Images should not appear in the copy, yet every line of the listing below must be printed exactly.
** Data follows **
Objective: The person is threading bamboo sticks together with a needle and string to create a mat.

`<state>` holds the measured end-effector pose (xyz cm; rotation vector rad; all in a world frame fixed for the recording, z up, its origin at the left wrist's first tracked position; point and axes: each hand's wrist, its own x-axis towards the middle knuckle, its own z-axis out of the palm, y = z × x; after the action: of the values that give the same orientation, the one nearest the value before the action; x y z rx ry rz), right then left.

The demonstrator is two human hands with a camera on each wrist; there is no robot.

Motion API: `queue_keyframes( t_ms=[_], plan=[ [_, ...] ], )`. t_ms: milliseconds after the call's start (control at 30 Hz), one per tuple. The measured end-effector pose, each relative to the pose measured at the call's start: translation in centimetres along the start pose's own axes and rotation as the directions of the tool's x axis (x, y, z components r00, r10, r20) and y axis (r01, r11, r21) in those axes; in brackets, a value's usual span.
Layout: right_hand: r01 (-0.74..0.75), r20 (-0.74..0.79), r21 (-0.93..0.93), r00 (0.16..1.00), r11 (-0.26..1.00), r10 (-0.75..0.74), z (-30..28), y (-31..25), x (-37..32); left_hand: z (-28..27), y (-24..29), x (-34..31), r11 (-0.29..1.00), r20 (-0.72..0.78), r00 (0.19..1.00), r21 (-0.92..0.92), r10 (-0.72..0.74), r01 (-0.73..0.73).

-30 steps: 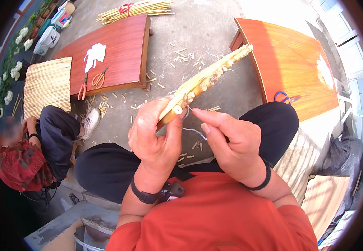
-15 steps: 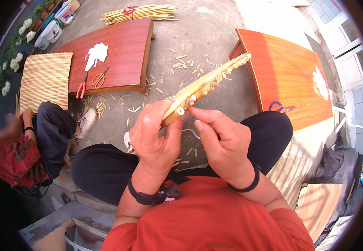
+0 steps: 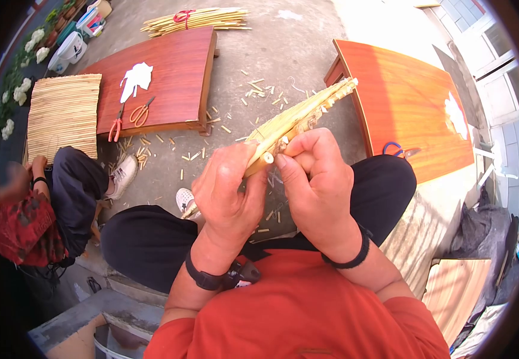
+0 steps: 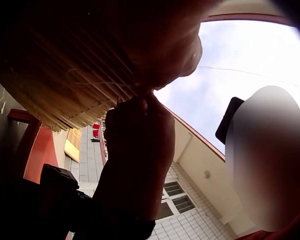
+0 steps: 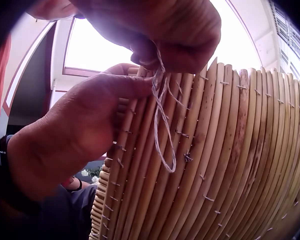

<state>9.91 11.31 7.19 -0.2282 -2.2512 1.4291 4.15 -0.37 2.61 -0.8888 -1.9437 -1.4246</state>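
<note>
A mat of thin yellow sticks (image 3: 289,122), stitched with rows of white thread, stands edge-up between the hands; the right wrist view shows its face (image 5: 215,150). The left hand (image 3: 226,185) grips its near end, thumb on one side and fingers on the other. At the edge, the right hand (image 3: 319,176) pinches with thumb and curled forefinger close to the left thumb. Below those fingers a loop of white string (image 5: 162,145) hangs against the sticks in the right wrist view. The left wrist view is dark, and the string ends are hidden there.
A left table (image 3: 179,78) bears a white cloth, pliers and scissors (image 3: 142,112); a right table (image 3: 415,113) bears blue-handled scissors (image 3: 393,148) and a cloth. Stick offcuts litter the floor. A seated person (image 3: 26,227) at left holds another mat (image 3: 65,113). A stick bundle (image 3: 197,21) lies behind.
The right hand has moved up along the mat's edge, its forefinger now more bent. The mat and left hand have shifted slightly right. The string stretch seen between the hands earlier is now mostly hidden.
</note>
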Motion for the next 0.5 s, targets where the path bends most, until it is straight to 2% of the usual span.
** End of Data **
_Result below_.
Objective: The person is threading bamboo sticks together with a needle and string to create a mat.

`<state>` holds the measured end-effector pose (xyz cm; rotation vector rad; all in a world frame fixed for the recording, z up, its origin at the left wrist's first tracked position; point and axes: each hand's wrist, its own x-axis towards the middle knuckle, its own z-axis out of the palm, y = z × x; after the action: of the values that give the same orientation, the one nearest the value before the action; x y z rx ry rz), right then left.

The demonstrator is two human hands with a camera on each wrist; there is no robot.

Motion API: `queue_keyframes( t_ms=[_], plan=[ [_, ...] ], )`. t_ms: milliseconds after the call's start (control at 30 Hz), one per tuple. The measured end-effector pose, each relative to the pose measured at the call's start: translation in centimetres along the start pose's own axes and rotation as the directions of the tool's x axis (x, y, z components r00, r10, r20) and y axis (r01, r11, r21) in those axes; in brackets, a value's usual span.
Layout: right_hand: r01 (-0.74..0.75), r20 (-0.74..0.79), r21 (-0.93..0.93), r00 (0.16..1.00), r11 (-0.26..1.00), r10 (-0.75..0.74), z (-30..28), y (-31..25), x (-37..32); left_hand: z (-28..27), y (-24..29), x (-34..31), r11 (-0.29..1.00), r20 (-0.72..0.78), r00 (0.19..1.00), r21 (-0.92..0.92), r10 (-0.72..0.74), r01 (-0.73..0.73).

-30 steps: 
-15 steps: 
+0 steps: 
+0 steps: 
+0 steps: 

<state>9.91 11.31 7.19 -0.2282 -2.2512 1.4291 4.15 -0.37 2.61 -0.8888 -1.9437 -1.4246</state>
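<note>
A mat of thin yellow sticks (image 3: 289,122), stitched with rows of white thread, stands edge-up between the hands; the right wrist view shows its face (image 5: 215,150). The left hand (image 3: 226,185) grips its near end, thumb on one side and fingers on the other. At the edge, the right hand (image 3: 319,176) pinches with thumb and curled forefinger close to the left thumb. Below those fingers a loop of white string (image 5: 162,145) hangs against the sticks in the right wrist view. The left wrist view is dark, and the string ends are hidden there.
A left table (image 3: 179,78) bears a white cloth, pliers and scissors (image 3: 142,112); a right table (image 3: 415,113) bears blue-handled scissors (image 3: 393,148) and a cloth. Stick offcuts litter the floor. A seated person (image 3: 26,227) at left holds another mat (image 3: 65,113). A stick bundle (image 3: 197,21) lies behind.
The right hand has moved up along the mat's edge, its forefinger now more bent. The mat and left hand have shifted slightly right. The string stretch seen between the hands earlier is now mostly hidden.
</note>
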Motion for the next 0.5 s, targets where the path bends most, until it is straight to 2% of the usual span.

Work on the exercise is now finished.